The side effects will usually only last a few days or up to a week in extreme cases. A lot of people who juice will experience what is called the “Herxheimer reaction” which is also known as “healing crisis.” This is caused by toxins being released into your system and being quickly eliminated.

You will usually feel worse before you feel better, but this period won’t last any longer than a week.

Some of the symptoms of this phase can include:

Headaches

Body aches and pains

Nausea or vomiting

Diarrhea or constipation

Feeling tired or fatigued

Anxiety or crankiness

Insomnia or difficulty sleeping

It’s important to drink a lot of fluids when you’re juicing and afterwards. This will help your cells rehydrate and flush out the bad stuff. Drink as much water, coconut water, or herbal tea as you can.

Avoid carbonated drinks like soda since the bubbles can cause problems with your stomach.

Drinking too much alcohol or coffee can also make symptoms worse since they dehydrate your body.

Tip: Make sure if you’re pregnant, diabetic, have a chronic illness or undergoing cancer treatment that you consult with your physician before juicing.

What to do after you juice

After you’re done with your juicing, it’s very important that you do something else to take care of yourself.

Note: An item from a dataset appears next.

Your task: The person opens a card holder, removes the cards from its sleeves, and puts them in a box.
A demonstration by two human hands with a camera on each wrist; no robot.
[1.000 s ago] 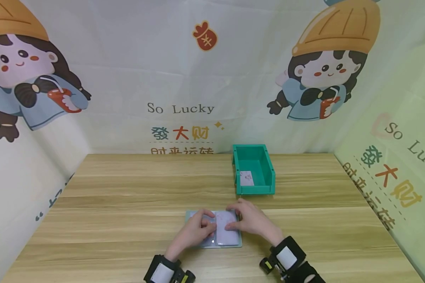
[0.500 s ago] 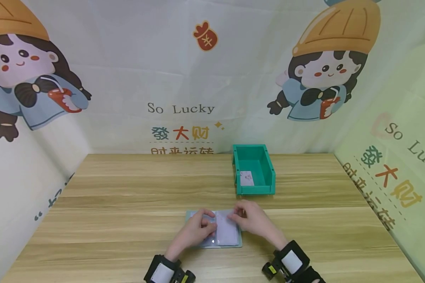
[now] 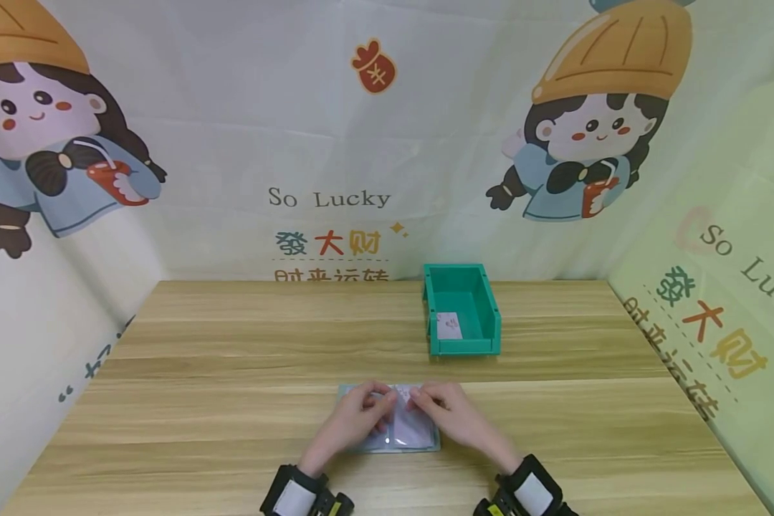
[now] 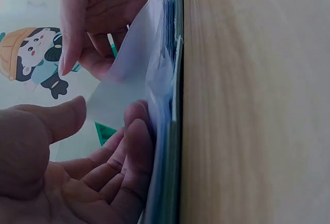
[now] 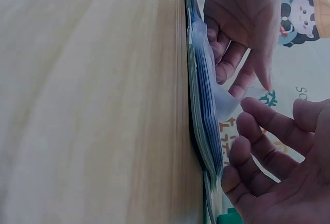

This might mean taking a walk or going for a jog or maybe just relaxing for the rest of the day. Your goal is to move your body and let the good stuff from the juice flow through.

A lot of people make the mistake of immediately going back to work or doing something else rather than taking it easy. It’s important to rest and keep the energy from the juicing flowing throughout your body.

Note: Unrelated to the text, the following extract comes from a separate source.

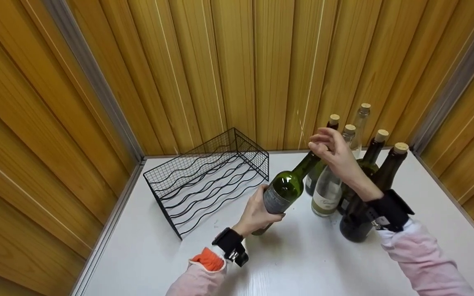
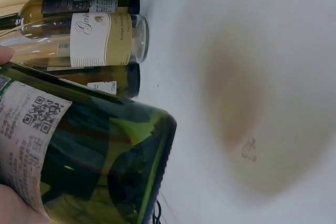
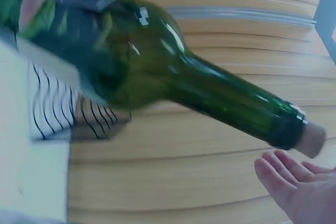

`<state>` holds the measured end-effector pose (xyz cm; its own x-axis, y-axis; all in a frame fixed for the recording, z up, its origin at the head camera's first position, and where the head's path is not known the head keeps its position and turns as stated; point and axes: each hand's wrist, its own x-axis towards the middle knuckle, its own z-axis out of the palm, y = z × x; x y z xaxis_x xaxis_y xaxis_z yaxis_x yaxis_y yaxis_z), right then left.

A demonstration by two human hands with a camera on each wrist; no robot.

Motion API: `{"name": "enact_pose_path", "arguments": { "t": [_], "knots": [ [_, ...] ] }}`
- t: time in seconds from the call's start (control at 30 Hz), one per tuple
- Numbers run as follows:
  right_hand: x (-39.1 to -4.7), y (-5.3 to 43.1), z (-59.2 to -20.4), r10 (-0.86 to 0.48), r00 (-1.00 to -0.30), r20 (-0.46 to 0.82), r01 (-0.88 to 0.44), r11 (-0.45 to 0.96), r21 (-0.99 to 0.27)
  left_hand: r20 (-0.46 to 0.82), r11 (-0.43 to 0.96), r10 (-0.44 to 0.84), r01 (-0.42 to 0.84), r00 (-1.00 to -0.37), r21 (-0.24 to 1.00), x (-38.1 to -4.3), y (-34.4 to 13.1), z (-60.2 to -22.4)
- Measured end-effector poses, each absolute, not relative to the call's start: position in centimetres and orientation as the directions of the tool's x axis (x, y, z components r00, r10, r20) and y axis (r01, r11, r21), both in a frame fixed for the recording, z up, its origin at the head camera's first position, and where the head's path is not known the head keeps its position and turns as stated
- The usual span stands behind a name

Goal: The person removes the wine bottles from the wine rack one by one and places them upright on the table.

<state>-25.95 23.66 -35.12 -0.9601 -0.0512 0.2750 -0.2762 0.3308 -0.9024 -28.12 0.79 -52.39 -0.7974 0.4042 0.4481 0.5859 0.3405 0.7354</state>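
Observation:
My left hand (image 1: 257,209) grips a green wine bottle (image 1: 288,185) round its labelled body. The bottle tilts, its neck pointing up and to the right, its base held over the white table. In the right wrist view a cork (image 3: 312,139) plugs its mouth. Near that corked end, my right hand (image 1: 335,158) is raised with its fingers loosely bent and nothing in them; the right wrist view shows the fingertips just below the cork. The left wrist view shows a printed code on the bottle's back label (image 2: 39,119).
Several corked bottles stand at the right, among them a clear one with a white label (image 1: 326,195) and a dark one (image 1: 389,166) under my right forearm. A black wire wine rack (image 1: 163,207) with wavy bars lies left of the held bottle. Wood-patterned walls (image 1: 237,74) enclose the table.

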Motion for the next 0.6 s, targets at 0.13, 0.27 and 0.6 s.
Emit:
{"name": "enact_pose_path", "arguments": {
  "t": [0.13, 0.27, 0.6],
  "knots": [
    [-26.1, 23.3, -36.4, -0.03, -0.969, 0.244, -0.244, 0.221, -0.944, 0.425, 0.31, 0.396, 0.554, -0.814, 0.772, -27.8, 1.1, -52.3],
    [-26.1, 22.8, -37.3, -0.041, -0.977, 0.21, -0.214, 0.177, -0.961, 0.4, 0.299, 0.397, 0.528, -0.826, 0.795, -27.5, 1.5, -52.1],
    [-26.4, 21.4, -38.6, -0.034, -0.94, 0.339, -0.341, 0.082, -0.937, 0.345, 0.285, 0.429, 0.488, -0.835, 0.825, -26.8, 2.4, -51.6]
  ]
}}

Putting down the juice is like stopping at a red light. When you stop, you’re still moving but at a much slower pace. After a few minutes, you can go from 0-60mph in no time if necessary.

The same logic applies here.

When you juice, your body goes into overdrive as it processes everything and gets rid of the bad stuff. If you keep moving at your normal pace, then you won’t get the full benefit of the nutrients. If you rest, then your body absorbs everything and carries on as normal.

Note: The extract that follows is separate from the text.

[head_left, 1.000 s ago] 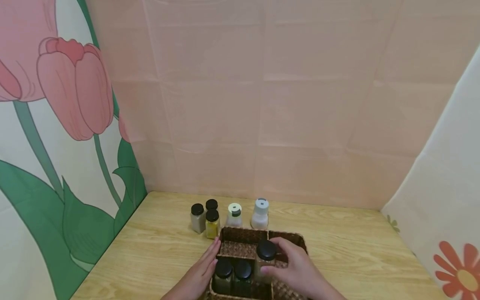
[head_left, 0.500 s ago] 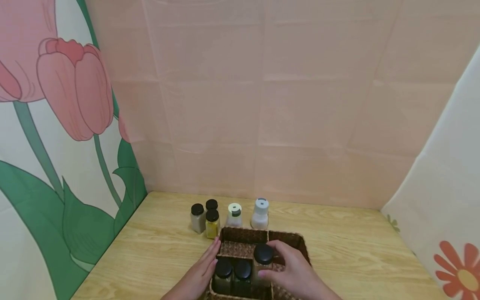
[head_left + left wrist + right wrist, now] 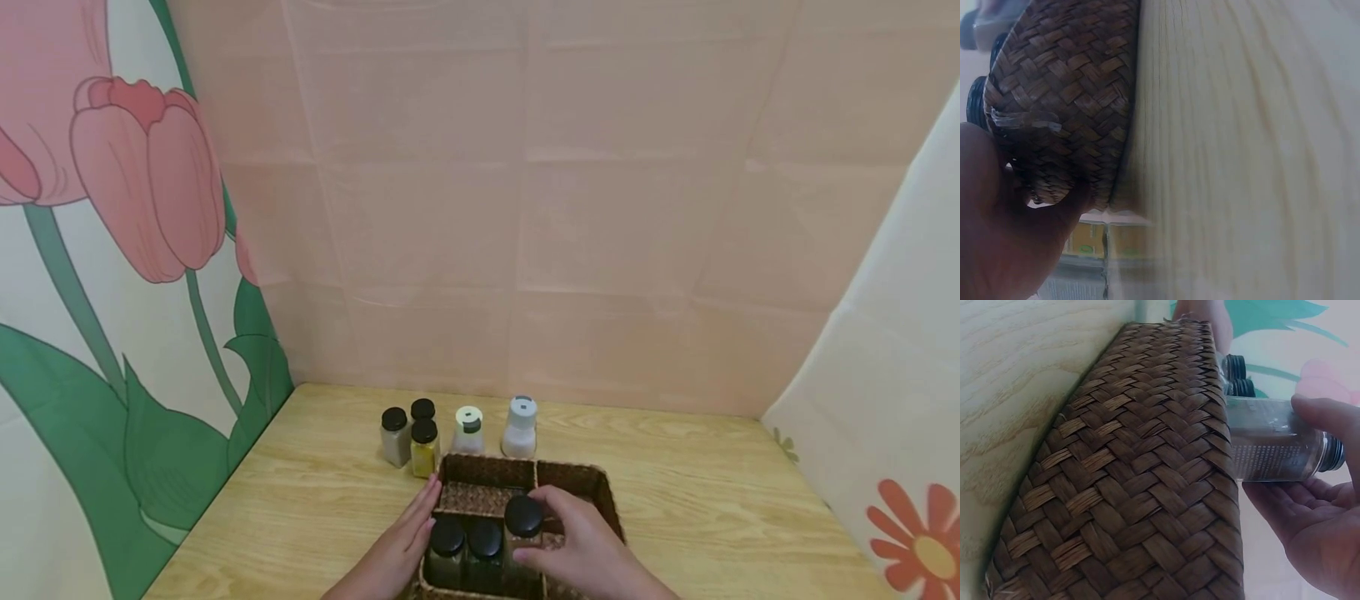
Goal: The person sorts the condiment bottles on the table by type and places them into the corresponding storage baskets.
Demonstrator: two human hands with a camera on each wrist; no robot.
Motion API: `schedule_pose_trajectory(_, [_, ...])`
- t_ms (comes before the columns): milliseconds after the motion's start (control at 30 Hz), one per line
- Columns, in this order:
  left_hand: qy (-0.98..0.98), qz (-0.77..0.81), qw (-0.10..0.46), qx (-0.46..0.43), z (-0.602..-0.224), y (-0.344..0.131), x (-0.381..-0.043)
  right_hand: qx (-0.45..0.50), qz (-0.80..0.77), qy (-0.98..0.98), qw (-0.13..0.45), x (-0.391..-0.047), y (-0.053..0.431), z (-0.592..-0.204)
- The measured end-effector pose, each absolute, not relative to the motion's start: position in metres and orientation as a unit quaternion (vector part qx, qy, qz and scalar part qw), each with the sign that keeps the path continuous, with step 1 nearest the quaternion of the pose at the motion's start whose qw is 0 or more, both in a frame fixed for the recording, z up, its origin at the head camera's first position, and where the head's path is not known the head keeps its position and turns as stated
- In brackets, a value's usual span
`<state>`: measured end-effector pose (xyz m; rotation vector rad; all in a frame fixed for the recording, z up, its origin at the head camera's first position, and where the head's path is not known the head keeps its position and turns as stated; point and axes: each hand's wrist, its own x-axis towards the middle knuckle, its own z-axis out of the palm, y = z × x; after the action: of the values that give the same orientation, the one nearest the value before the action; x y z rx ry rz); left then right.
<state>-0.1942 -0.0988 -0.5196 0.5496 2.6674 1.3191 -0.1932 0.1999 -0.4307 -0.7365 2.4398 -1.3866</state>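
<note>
The right hand [image 3: 585,537] is pinching a black-lidded glass jar [image 3: 523,525], lowering it into line beside two similar jars [image 3: 485,543] in the woven basket [image 3: 1129,462], while the straight-fingered left hand [image 3: 396,542] is bracing its side.

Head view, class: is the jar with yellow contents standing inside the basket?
No, the yellow jar stands on the table, outside the basket and just beyond its far left corner.
</note>
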Motion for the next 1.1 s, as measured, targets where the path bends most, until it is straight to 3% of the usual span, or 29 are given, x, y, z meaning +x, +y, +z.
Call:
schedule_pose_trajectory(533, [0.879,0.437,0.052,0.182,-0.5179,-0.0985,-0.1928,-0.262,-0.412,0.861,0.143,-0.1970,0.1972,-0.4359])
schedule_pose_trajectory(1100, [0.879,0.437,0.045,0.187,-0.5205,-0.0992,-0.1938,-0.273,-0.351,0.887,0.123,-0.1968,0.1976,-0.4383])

A lot of new juicers experience a lull in their energy after their first couple of days. This can be alarming since you may think that it’s the juice making you tired. Actually, you’re just getting rid of all the crap that has been holding you back and juicing is stimulating your body to function at its fullest.

The speediness will pass in a couple of days once your body gets used to processing everything.

If you really want to ensure that your first few days are as comfortable as possible, then try implementing an afternoon nap into your schedule. Your body will appreciate it and you’ll be able to get through the rest of the day without feeling lethargic.

Tip: As long as you’re not forcing yourself, the lethargy should pass within a couple of days as your body gets used to being cleansed. Drinking 64 ounces (half gallon) of water each day also helps flush out your system.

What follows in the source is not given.